Casa do Choro abre festival e programa 230 shows no Rio

Paulo Virgílio - Repórter da Agência Brasil

Inaugurada no ano passado, por ocasião do Dia Nacional do Choro, comemorado em 23 de abril, aniversário do músico e compositor Pixinguinha (1897-1973), a Casa do Choro, no  Rio, só agora entra em plena atividade. Além de festejar mais uma vez a data que homenageia o gênero nascido na cidade e considerado por Villa-Lobos "a alma musical do povo brasileiro", o espaço abriga até o próximo sábado (23) a maior parte da programação do 7º Festival Nacional do Choro.

Instalada em um sobrado da Rua da Carioca, no Centro, construído em 1902, com arquitetura de inspiração mourisca, a Casa do Choro funcionou em seu primeiro ano de forma precária, realizando, durante oito meses, uma programação de shows no auditório de 120 lugares. "Sem patrocínio, contamos apenas com o esforço dos músicos que abraçaram o projeto", diz o coordenador do Instituto Casa do Choro, Paulo Aragão.

Para implantar o espaço cultural, a instituição contou com um apoio financeiro do Banco Nacional do Desenvolvimento Econômico e Social, patrocínio da Petrobras e incentivo da Lei Rouanet. Os recursos iniciais foram suficientes apenas para a restauração do prédio, que, embora tombado pelo Instituto Estadual do Patrimônio Cultural, estava em ruínas ao ser cedido pelo governo fluminense. Faltavam as condições para o efetivo funcionamento como centro de formação e difusão musical.

"Ao longo do ano passado conseguimos o patrocínio para mobiliar a casa, que agora está equipada, com salas de aula com aparelhagem de som de última geração. O auditório, que estava funcionando sem um projeto acústico, agora tem esse tratamento e não é exagero dizer que temos uma das melhores salas desse porte no Rio", conta Aragão.

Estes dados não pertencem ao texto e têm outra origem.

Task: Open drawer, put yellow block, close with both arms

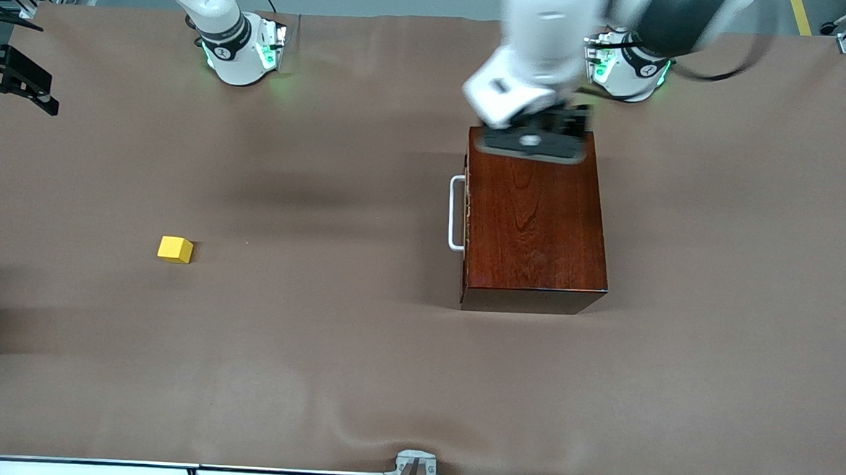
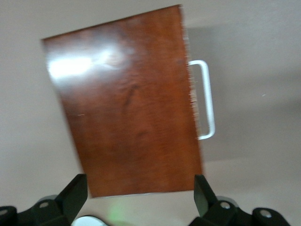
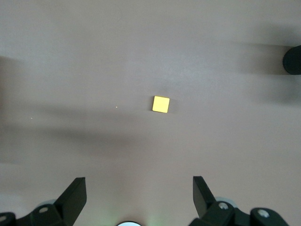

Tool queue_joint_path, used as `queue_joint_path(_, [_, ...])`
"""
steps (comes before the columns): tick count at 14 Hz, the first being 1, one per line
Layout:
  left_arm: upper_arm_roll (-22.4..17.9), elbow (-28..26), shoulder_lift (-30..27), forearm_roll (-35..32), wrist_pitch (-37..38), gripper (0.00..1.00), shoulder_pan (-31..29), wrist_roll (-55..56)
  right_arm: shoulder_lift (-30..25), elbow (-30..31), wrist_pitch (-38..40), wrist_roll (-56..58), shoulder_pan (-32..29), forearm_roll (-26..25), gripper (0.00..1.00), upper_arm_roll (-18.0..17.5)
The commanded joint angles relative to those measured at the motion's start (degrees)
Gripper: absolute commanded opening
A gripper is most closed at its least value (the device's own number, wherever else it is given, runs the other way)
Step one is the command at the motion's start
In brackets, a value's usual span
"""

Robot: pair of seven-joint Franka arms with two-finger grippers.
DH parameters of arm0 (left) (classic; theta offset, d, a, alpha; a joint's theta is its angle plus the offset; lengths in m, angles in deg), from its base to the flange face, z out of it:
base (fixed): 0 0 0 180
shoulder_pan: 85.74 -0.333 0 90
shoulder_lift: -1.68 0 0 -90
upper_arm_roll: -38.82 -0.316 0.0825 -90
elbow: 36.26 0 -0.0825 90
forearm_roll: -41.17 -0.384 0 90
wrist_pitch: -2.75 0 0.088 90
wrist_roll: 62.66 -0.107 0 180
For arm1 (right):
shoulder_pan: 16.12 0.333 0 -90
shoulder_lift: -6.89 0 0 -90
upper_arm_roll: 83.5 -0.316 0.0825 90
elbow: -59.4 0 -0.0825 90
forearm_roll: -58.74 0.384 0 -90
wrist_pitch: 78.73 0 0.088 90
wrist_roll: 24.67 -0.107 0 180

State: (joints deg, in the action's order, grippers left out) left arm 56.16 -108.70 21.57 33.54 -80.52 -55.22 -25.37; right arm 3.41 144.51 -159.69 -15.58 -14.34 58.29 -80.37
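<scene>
My arms [image 1: 534, 48] are white with black joint bands, my bases glowing green. My black left gripper [image 2: 141, 197] hangs over a glossy red-brown box [image 1: 533, 214] with dark wood grain; its drawer [image 1: 467, 218] carries a white handle [image 1: 456, 214]. My black right gripper [image 3: 139, 197] looks down on a bright yellow block [image 1: 175, 249] against the plain brown table [image 1: 316, 348].

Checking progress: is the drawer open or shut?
Shut: the drawer front sits flush with the wooden box, handle close against it.
</scene>
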Motion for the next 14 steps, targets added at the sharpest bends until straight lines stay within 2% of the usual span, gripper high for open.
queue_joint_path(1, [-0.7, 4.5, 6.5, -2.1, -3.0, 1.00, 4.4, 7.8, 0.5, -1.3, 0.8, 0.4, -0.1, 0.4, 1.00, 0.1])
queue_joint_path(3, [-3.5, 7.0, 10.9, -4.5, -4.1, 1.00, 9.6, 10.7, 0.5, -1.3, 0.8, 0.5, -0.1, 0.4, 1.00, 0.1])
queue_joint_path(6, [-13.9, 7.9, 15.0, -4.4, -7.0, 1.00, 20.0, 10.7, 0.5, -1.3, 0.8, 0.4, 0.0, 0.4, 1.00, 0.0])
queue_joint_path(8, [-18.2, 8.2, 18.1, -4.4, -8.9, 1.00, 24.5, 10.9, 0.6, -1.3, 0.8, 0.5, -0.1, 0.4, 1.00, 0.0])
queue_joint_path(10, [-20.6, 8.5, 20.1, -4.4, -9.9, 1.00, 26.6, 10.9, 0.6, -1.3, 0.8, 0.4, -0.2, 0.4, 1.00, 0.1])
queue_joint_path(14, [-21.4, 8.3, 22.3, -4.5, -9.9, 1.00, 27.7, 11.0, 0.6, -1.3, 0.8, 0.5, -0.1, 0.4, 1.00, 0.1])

Até sexta-feira (22) a Casa do Choro terá programação didática de workshops, aulas práticas (para músicos e estudantes de música) e expositivas (para estudantes e interessados em choro), além de depoimentos de personalidades como Hermínio Bello de Carvalho e Déo Rian.

No sábado (23), um palco armado na vizinha Praça Tiradentes abrigará das 12h às 21h uma sequência de sete shows para celebrar o Dia Nacional do Choro. Entre outros, vão se apresentar os músicos Mauro Senise, Gilson Peranzetta, Adelson Vian, Kiko Horta e o  homenageado desta edição, o pianista, compositor e arranjador Cristóvão Bastos.

Logo após o festival, a Casa do Choro dará início a uma temporada de 230 shows até o final do ano. Serão duas séries patrocinadas pela Secretaria Municipal de Cultura e pela Petrobras. O Choro das Seis e Meia terá apresentações de segunda a quinta-feira, às 18h30, e os Saraus Petrobras, às sextas, sábados e domingos, em dois horários, às 12h30 e às 18h30.

Além de se apresentarem na Casa do Choro, os músicos poderão ensaiar e gravar discos. "O auditório funcionará como estúdio de gravação, suprindo uma necessidade para a cidade, que assistiu nos últimos anos ao fechamento de muitos bons estúdios", conta Paulo Aragão.

Além de disponibilizar em seu site  um acervo com mais de 15 mil partituras relacionadas ao repertório do gênero, o Instituto Casa do Choro é responsável pela Escola Portátil de Música, que, desde o ano 2000, formou cerca de 10 mil alunos.

Com aulas na Universidade Federal do Estado do Rio, onde atualmente estão matriculados cerca de 1.100 estudantes, a escola abriu inscrições para cursos regulares em seu núcleo na Casa do Choro, onde, a partir de maio, 200 alunos poderão ter formação musical no gênero.